Signal, 2023 Acrylic on canvas 65.2 x 80.3 cm
Pull up a chair and stare at your reflection. What do you see? While each face has its own unique way of presenting emotions, there are a few select expressions that keep popping up, regardless of a person’s age, race, language, or religion. You are likely to watch your facial features expand and lighten up in a stretch or watch them dull down. And these depend on the emotions currently felt. For decades, human facial expressions are known to be one of the most important non-verbal ways we communicate, but what happens when those features seize to exist?

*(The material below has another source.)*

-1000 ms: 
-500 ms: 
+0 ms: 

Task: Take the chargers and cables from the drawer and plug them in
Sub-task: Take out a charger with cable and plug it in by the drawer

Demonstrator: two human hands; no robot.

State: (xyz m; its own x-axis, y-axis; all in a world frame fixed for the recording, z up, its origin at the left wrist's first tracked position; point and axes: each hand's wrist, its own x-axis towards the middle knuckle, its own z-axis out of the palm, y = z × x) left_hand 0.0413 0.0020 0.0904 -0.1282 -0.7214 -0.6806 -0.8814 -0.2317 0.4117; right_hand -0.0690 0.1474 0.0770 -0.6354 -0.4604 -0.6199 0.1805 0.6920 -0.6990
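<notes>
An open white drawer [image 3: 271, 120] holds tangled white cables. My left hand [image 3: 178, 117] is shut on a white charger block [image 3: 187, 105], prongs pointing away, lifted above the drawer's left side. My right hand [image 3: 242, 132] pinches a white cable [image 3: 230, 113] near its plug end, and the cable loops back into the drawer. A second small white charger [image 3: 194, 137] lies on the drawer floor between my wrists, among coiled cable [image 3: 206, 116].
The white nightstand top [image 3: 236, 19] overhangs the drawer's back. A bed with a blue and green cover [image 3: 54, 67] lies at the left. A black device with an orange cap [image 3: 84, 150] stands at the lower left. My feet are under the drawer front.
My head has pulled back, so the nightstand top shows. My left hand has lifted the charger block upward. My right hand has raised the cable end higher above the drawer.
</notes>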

Painted with minimal lines and pleasant colours, Japanese-born painter Rooo Lou is one of those artists who paints people with minimal facial features. He depicts people of all ages, men and women remove their noses or mouths and replaces them with two little black dots in the positions of their eyes. Lou always begins by drawing digitally – a natural impulse given his graphic design roots. After creating thick black outlines, he fills in shapes with colour. The background comes first, and the palette is then decided around that. For texture, he moves from screen to canvas, using acrylics and keeping his brushstrokes visible. The cartoon-like nature of his work is reminiscent of Pop Art. By intentionally simplifying the facial modeling to the utmost limit, he arbitrarily reduces the emotions brought about by human expressions and the thoughts hidden inside, and lightly expresses the beauty of human modeling. The figurative expression of the human form as a single simple line is pop, but at the same time stands apart from characters that are entrusted with emotions and narratives.